Sent:                                                         Sunday 17 September 2023 15:54

To:                                                            ODG

Subject:                                                   Donovan WM Waters 1928-2023

 

Dear colleagues,

 

I write with the sad news of the passing, after a brief illness, of Donovan Waters, QC, FRSC.

 

Over a career spanning more than six decades, Donovan had a tremendous impact on the Canadian law of trusts and unjust enrichment. He took the BA and BCL at Oxford in the early 50’s and then his PhD at the University of London in 1963. His thesis became his important monograph, The constructive trust: the case for a new approach in English law (1964).

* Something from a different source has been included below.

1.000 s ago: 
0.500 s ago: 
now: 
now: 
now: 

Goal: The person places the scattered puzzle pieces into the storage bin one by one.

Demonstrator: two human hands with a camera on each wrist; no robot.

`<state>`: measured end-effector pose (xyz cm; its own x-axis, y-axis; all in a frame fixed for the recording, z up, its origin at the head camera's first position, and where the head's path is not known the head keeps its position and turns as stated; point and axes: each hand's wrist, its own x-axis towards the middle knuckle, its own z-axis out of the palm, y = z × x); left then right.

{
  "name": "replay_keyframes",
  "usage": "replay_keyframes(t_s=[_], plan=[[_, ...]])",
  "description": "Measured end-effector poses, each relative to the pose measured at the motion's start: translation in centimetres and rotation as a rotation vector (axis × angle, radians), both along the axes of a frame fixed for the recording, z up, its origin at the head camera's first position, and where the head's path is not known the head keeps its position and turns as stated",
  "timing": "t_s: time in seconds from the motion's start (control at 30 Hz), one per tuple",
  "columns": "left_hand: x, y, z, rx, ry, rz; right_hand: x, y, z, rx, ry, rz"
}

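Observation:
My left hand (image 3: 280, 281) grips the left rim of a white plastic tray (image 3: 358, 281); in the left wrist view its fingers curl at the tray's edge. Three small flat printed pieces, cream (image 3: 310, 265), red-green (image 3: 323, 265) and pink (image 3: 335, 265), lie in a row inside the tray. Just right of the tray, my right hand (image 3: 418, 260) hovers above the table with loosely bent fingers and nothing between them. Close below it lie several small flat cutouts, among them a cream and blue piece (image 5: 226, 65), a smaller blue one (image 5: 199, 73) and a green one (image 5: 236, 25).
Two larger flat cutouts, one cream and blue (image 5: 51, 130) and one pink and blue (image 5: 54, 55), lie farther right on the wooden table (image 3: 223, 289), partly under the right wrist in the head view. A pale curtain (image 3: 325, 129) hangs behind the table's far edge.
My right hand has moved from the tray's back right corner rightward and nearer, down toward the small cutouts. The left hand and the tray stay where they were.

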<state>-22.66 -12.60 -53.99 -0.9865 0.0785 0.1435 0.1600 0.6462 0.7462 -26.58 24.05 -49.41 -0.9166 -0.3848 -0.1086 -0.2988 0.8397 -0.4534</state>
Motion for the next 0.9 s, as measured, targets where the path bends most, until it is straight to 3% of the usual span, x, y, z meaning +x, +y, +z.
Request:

The careful legal history in this book, including of the law of mortgages in the C19, still repays study.

 

Along with several other common law scholars, Donovan was recruited to McGill University when the Faculty of Law began to teach the common law in 1968, in what was known as the National Programme (since it qualified graduates to practise in any Canadian province). He arrived from the UK with his wife Maryla, and it was at McGill that he wrote the first edition of The Law of Trusts in Canada, published in 1974, which was for many decades the only Canadian textbook on the subject. Although it took account of leading cases from other jurisdictions, Donovan’s vision from the beginning was that the book would be robustly based on Canadian sources and would reflect the distinctiveness of Canadian law. As one who participated in later editions of the book, I can attest to the challenge this creates: there are twelve common law jurisdictions in Canada, each with its own Trustee Act and, in many cases, other pertinent legislation. Donovan also took seriously his title, and his place in Montreal: his book was very unusual in including, from the beginning, a chapter on the Quebec law of trusts.

 

Shortly thereafter Donovan and Maryla moved to Victoria, BC, often described as the ‘most English city in Canada’. The University of Victoria was in fact founded as an affiliated college of McGill (a fact still reflected in its arms), but had become fully independent in 1963. Donovan would teach there for the remainder of his long career, his informal style beloved of generations of U Vic graduates. He was a prolific scholar, and was very active not only in BC but on the national stage in the reform of trust law; in addition to many BC statutory reforms, he influenced the Uniform Law Conference of Canada’s Uniform Trustee Act (2012), versions of which are now in force in Alberta and New Brunswick. He was Canada’s delegate to the meetings of the Hague Conference on Private International Law that produced the Hague Trusts Convention of 1985. The civil law of trusts was a matter of enduring interest for him, and he lectured on this at the Hague Academy in 1995. Throughout his career he was a consultant to practising lawyers (for the last many years, to the Victoria firm Horne Coupar), which meant that his knowledge of the evolving law of trusts was always informed by developments in practise. I recall, as a young law clerk in 1990, watching him address the Supreme Court of Canada in his erudite way at the hearing of Canson Enterprises Ltd. v. Boughton & Co., [1991] 3 S.C.R. 534, an important decision on compensation for breach of a fiduciary duty of disclosure.

 

Donovan continued to participate actively in the production of what is now Waters’ Law of Trusts in Canada when the current 5th edition (2021) was being prepared. His scholarship will live on, not only in this book but in the very wide range of his contributions over many decades. RIP Donovan.